### Your goal
Select all lines in the records that include "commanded".

+++++

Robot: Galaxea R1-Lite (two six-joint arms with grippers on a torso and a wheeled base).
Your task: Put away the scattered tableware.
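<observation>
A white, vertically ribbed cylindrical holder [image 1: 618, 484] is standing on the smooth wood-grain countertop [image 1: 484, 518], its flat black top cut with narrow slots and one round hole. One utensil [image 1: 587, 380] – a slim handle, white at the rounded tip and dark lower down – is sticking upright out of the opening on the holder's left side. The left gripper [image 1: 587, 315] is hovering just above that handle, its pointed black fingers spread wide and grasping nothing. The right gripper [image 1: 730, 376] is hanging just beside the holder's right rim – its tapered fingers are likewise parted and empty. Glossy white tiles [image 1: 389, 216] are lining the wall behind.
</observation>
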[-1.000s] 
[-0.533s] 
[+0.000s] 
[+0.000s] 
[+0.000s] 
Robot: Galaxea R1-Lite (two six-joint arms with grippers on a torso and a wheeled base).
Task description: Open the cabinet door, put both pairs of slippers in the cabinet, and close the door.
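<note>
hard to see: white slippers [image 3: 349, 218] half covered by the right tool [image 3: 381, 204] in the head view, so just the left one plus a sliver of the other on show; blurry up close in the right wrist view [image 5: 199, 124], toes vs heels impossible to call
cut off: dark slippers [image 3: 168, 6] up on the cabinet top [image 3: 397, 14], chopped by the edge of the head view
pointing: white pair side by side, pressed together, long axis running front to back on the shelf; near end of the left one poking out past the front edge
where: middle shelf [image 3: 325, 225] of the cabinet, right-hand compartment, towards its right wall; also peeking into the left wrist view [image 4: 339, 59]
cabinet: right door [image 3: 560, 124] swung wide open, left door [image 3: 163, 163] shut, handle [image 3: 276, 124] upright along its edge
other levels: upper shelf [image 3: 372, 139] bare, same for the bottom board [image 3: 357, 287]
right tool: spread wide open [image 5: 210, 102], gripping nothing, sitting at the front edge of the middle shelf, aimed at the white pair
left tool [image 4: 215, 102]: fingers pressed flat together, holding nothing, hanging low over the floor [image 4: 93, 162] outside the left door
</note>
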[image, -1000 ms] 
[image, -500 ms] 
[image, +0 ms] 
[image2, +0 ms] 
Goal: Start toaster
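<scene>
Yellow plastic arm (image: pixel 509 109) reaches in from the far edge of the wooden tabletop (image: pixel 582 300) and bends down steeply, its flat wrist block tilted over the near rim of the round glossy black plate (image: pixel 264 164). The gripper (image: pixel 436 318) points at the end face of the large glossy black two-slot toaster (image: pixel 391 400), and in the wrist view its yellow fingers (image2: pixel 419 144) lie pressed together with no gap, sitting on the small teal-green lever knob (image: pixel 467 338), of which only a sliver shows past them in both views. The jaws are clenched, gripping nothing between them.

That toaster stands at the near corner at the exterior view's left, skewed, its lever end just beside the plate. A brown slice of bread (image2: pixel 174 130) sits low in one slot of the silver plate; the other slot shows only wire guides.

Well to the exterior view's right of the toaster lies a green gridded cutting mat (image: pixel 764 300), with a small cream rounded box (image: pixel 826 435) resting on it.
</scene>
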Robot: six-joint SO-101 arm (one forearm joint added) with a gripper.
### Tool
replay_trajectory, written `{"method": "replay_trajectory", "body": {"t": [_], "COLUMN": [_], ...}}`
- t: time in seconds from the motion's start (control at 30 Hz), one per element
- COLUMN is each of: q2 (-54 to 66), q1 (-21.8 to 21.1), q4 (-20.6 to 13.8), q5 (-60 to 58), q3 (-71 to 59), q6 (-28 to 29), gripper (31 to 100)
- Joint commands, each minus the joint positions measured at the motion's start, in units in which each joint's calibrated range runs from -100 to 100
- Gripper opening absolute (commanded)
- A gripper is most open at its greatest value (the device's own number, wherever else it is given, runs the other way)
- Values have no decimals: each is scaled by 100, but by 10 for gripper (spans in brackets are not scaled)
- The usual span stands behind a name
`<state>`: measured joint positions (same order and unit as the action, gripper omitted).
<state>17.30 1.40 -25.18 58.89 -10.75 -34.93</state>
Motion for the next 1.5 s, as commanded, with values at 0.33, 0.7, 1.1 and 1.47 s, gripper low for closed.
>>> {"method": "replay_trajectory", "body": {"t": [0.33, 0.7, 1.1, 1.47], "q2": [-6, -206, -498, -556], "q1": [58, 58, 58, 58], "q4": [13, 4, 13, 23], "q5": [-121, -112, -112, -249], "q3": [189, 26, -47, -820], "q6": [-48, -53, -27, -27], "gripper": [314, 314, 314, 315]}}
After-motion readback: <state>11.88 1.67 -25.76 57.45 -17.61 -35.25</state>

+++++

### Your response
- Gripper opening absolute (commanded)
Motion for the next 1.5 s, as commanded, with values at 0.33, 0.7, 1.1 and 1.47 s, gripper low for closed.

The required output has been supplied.